Ethicizing algorithms

Manuel Portela

UNIVERSITY OF COIMBRA | CLP
orcid: 0000-0002-6295-6732

 

Roberto Simanowski has been studying the softwarization of culture for more than two decades. As founder and general editor of Dichtung Digital, an international, bilingual (German and English) journal for digital aesthetics started in 1999, he has charted the material and conceptual changes brought about by the use of software in the fields of art and literature [1]. This work bears witness to his interest not only in the development of a critical vocabulary for writing about digital artforms, but also to his continued concern with a critical pedagogy of the digital.
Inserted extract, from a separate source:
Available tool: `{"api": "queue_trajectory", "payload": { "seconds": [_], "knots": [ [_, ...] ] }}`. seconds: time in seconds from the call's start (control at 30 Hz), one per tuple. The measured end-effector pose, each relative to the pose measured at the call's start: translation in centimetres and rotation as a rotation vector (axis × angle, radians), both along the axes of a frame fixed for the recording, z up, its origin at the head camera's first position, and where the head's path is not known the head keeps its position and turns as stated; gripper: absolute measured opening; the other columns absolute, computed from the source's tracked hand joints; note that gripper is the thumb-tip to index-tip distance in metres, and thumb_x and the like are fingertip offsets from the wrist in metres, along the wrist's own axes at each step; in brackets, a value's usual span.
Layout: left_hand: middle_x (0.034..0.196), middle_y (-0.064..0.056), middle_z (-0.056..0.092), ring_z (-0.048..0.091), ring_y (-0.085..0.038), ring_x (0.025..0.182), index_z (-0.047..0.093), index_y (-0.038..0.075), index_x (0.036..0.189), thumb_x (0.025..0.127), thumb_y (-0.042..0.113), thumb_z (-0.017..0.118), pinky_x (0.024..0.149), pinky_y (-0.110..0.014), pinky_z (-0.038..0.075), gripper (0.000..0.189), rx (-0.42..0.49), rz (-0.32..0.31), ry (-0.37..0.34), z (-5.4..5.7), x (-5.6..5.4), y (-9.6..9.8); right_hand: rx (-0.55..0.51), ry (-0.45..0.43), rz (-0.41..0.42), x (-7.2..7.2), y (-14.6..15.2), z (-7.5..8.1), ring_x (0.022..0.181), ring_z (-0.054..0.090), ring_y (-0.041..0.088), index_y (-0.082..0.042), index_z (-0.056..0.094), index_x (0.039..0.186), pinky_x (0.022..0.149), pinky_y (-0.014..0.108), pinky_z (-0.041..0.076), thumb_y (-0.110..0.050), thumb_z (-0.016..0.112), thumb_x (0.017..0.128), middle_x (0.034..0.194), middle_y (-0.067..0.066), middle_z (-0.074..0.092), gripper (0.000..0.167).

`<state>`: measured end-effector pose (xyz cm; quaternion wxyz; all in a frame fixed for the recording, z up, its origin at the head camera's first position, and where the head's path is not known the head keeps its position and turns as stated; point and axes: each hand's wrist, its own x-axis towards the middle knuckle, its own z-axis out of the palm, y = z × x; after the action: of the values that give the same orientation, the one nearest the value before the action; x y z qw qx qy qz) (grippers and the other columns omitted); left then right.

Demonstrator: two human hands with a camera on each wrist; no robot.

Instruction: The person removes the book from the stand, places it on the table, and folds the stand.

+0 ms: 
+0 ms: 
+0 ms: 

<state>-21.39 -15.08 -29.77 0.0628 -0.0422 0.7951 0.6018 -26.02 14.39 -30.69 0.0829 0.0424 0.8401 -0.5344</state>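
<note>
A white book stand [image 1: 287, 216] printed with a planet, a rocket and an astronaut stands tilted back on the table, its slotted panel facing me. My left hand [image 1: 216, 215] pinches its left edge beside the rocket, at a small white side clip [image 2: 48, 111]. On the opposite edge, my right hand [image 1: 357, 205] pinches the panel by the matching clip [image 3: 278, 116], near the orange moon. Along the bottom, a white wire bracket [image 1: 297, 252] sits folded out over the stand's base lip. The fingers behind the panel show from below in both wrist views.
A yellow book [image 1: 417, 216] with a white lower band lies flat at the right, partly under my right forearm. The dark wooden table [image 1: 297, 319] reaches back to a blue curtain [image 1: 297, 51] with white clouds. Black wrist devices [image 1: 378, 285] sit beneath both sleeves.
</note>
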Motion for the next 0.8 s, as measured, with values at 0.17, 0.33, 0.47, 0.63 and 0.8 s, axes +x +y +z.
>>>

His earlier works, some of which were published only in German, include Digital Art and Meaning: Reading Kinetic Poetry, Text Machines, Mapping Art, and Interactive Installations (University of Minnesota Press, 2010), Digitale Medien in der Erlebnisgesellschaft: Kultur – Kunst – Utopie [Digital Media in the Society of Event: Culture, Art, Utopia] (Rowohlt, 2008), and Interfictions: Vom Schreiben im Netz [Interfictions: Writing on the Net] (Edition Suhrkamp, 2002).

During the 2010s, Simanowski’s theoretical concerns expanded to include the forms and effects of digitization on diverse social practices, including the political and ethical implications of the massive automation of our symbolic exchanges and social interactions. Networked mobile media and cloud computing services became the infrastructure for the exponential datafication of human activity, opening up entire new fields of lived experience for exploitation, surveillance and control. 24/24 algorithmic collection and processing of datapoints – which defines our current media regime – raises questions that could hardly have been imagined in the days of stand-alone digital devices and do-it-yourself software tools. Simanowski’s latest book, The Death Algorithm and Other Digital Dilemmas (2018; German edition, 2017), is part of a significant body of critical interventions that include Facebook Society: Losing Ourselves in Sharing Ourselves (2018; German edition 2016), Digital Humanities and Digital Media: Conversations on Politics, Culture, Aesthetics, and Literacy (2016, a series of interviews with major thinkers on digital technologies), and Data Love: The Seduction and Betrayal of Digital Technologies (2016; German edition, 2014).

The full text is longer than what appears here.